▶ **YOUR TASK**
Repeat the full listing, word for word.

START DATA EXCERPT

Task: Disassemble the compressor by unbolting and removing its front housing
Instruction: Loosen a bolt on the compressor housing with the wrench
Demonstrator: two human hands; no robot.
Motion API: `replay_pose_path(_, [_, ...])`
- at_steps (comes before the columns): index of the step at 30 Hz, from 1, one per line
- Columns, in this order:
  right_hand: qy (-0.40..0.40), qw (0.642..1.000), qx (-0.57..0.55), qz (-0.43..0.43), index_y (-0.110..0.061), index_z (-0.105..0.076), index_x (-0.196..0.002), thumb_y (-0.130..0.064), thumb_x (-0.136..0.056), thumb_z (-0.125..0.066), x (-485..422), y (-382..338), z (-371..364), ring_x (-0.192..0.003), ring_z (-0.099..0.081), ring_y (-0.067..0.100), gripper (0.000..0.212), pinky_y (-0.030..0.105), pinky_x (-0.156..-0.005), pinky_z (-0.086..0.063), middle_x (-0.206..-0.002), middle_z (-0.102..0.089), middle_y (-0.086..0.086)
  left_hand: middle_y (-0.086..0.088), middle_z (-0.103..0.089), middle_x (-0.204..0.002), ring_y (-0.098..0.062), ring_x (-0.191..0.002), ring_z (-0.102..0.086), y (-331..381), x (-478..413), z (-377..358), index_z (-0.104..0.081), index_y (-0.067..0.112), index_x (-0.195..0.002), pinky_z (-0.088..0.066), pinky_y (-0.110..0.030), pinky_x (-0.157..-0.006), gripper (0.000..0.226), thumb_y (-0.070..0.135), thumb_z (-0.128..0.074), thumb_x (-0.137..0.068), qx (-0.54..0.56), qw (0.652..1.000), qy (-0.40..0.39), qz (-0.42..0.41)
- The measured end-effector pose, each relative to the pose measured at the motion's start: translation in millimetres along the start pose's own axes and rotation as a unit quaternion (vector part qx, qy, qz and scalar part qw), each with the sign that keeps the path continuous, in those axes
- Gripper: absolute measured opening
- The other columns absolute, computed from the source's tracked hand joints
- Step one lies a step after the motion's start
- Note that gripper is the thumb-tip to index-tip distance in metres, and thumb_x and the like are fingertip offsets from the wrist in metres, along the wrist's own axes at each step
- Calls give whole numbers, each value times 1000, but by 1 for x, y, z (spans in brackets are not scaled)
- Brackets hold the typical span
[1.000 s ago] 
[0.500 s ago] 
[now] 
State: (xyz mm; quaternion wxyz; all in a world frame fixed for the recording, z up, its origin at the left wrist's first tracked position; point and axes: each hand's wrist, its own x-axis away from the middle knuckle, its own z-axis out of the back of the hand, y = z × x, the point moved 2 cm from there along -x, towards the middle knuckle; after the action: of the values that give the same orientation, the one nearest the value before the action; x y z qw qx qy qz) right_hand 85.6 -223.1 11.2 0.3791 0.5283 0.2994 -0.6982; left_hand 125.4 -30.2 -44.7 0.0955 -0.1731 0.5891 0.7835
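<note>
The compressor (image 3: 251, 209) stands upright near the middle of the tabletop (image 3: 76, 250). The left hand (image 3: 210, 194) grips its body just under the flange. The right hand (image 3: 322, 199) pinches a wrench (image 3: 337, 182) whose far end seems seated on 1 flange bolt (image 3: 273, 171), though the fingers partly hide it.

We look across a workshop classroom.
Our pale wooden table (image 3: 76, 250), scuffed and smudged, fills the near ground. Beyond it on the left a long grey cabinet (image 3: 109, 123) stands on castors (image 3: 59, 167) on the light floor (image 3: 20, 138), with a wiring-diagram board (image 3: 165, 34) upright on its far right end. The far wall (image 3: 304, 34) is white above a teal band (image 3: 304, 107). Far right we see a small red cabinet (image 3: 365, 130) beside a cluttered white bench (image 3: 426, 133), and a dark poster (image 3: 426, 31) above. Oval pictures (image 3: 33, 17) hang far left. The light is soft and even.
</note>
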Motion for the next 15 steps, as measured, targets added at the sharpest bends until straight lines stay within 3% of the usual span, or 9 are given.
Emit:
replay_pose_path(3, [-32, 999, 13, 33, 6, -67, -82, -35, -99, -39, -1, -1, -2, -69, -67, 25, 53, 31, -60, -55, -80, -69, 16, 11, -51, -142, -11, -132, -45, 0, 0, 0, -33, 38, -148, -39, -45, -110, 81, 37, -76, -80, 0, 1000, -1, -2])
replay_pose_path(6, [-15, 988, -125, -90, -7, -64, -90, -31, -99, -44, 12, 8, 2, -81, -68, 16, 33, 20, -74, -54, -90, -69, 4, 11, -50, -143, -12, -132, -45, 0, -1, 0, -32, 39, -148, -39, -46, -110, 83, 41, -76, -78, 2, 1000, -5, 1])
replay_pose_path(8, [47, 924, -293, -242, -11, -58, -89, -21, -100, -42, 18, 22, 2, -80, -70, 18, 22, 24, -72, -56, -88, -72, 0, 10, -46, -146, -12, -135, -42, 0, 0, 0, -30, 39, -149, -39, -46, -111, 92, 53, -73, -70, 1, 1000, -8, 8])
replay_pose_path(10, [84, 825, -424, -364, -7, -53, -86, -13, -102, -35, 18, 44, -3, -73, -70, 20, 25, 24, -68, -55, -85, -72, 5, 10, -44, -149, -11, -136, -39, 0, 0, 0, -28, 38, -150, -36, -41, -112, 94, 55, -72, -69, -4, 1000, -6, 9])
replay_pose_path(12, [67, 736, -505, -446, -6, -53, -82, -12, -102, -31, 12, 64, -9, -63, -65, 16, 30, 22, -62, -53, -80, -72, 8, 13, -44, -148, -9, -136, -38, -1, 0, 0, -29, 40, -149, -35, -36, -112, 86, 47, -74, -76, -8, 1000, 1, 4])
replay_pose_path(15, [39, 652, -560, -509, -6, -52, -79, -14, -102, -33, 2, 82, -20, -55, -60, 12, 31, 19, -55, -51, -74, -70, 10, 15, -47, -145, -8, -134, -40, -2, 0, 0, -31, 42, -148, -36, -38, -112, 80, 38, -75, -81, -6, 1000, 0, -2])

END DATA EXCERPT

▶ **RESULT FOR THIS EXERCISE**
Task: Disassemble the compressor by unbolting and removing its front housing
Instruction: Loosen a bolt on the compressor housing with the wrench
Demonstrator: two human hands; no robot.
Motion API: `replay_pose_path(_, [_, ...])`
- at_steps (comes before the columns): index of the step at 30 Hz, from 1, one per line
- Columns, in this order:
  right_hand: qy (-0.40..0.40), qw (0.642..1.000), qx (-0.57..0.55), qz (-0.43..0.43), index_y (-0.110..0.061), index_z (-0.105..0.076), index_x (-0.196..0.002), thumb_y (-0.130..0.064), thumb_x (-0.136..0.056), thumb_z (-0.125..0.066), x (-485..422), y (-382..338), z (-371..364), ring_x (-0.192..0.003), ring_z (-0.099..0.081), ring_y (-0.067..0.100), gripper (0.000..0.212), pinky_y (-0.030..0.105), pinky_x (-0.156..-0.005), pinky_z (-0.086..0.063), middle_x (-0.206..-0.002), middle_z (-0.102..0.089), middle_y (-0.086..0.086)
  left_hand: middle_y (-0.086..0.088), middle_z (-0.103..0.089), middle_x (-0.204..0.002), ring_y (-0.098..0.062), ring_x (-0.191..0.002), ring_z (-0.102..0.086), y (-331..381), x (-478..413), z (-377..358), index_z (-0.104..0.081), index_y (-0.067..0.112), index_x (-0.195..0.002), pinky_z (-0.088..0.066), pinky_y (-0.110..0.030), pinky_x (-0.157..-0.006), gripper (0.000..0.226), thumb_y (-0.070..0.135), thumb_z (-0.128..0.074), thumb_x (-0.137..0.068), qx (-0.54..0.56), qw (0.652..1.000), qy (-0.40..0.39), qz (-0.42..0.41)
- The measured end-effector pose, each relative to the pose measured at the motion's start: translation in millimetres along the start pose's own axes and rotation as a unit quaternion (vector part qx, qy, qz and scalar part qw), each with the sign that keeps the path continuous, in those axes
- Gripper: absolute measured opening
- The other columns absolute, computed from the source's tracked hand joints
- Step one lies a step after the motion's start
- Note that gripper is the thumb-tip to index-tip distance in metres, and thumb_x and the like are fingertip offsets from the wrist in metres, along the wrist's own axes at each step
- Calls give whole numbers, each value times 1000, but by 1 for x, y, z (spans in brackets are not scaled)
- Brackets hold the typical span
[1.000 s ago] 
[0.500 s ago] 
[now] 
State: (xyz mm; quaternion wxyz; all in a world frame fixed for the recording, z up, its origin at the left wrist's first tracked position; point and axes: each hand's wrist, its own x-axis away from the middle knuckle, its own z-axis out of the back of the hand, y = z × x, the point moved 2 cm from there along -x, towards the middle knuckle; after the action: of the values that give the same orientation, the one nearest the value before the action; x y z qw qx qy qz) right_hand 85.6 -223.1 11.2 0.3791 0.5283 0.2994 -0.6982; left_hand 125.4 -30.2 -44.7 0.0955 -0.1731 0.5891 0.7835
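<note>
The compressor (image 3: 251, 209) stands upright near the middle of the tabletop (image 3: 76, 250). The left hand (image 3: 210, 194) grips its body just under the flange. The right hand (image 3: 322, 199) pinches a wrench (image 3: 337, 182) whose far end seems seated on 1 flange bolt (image 3: 273, 171), though the fingers partly hide it.

We look across a workshop classroom.
Our pale wooden table (image 3: 76, 250), scuffed and smudged, fills the near ground. Beyond it on the left a long grey cabinet (image 3: 109, 123) stands on castors (image 3: 59, 167) on the light floor (image 3: 20, 138), with a wiring-diagram board (image 3: 165, 34) upright on its far right end. The far wall (image 3: 304, 34) is white above a teal band (image 3: 304, 107). Far right we see a small red cabinet (image 3: 365, 130) beside a cluttered white bench (image 3: 426, 133), and a dark poster (image 3: 426, 31) above. Oval pictures (image 3: 33, 17) hang far left. The light is soft and even.
</note>
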Motion for the next 15 steps, as measured, targets added at the sharpest bends until straight lines stay within 3% of the usual span, or 9 are given.
Emit:
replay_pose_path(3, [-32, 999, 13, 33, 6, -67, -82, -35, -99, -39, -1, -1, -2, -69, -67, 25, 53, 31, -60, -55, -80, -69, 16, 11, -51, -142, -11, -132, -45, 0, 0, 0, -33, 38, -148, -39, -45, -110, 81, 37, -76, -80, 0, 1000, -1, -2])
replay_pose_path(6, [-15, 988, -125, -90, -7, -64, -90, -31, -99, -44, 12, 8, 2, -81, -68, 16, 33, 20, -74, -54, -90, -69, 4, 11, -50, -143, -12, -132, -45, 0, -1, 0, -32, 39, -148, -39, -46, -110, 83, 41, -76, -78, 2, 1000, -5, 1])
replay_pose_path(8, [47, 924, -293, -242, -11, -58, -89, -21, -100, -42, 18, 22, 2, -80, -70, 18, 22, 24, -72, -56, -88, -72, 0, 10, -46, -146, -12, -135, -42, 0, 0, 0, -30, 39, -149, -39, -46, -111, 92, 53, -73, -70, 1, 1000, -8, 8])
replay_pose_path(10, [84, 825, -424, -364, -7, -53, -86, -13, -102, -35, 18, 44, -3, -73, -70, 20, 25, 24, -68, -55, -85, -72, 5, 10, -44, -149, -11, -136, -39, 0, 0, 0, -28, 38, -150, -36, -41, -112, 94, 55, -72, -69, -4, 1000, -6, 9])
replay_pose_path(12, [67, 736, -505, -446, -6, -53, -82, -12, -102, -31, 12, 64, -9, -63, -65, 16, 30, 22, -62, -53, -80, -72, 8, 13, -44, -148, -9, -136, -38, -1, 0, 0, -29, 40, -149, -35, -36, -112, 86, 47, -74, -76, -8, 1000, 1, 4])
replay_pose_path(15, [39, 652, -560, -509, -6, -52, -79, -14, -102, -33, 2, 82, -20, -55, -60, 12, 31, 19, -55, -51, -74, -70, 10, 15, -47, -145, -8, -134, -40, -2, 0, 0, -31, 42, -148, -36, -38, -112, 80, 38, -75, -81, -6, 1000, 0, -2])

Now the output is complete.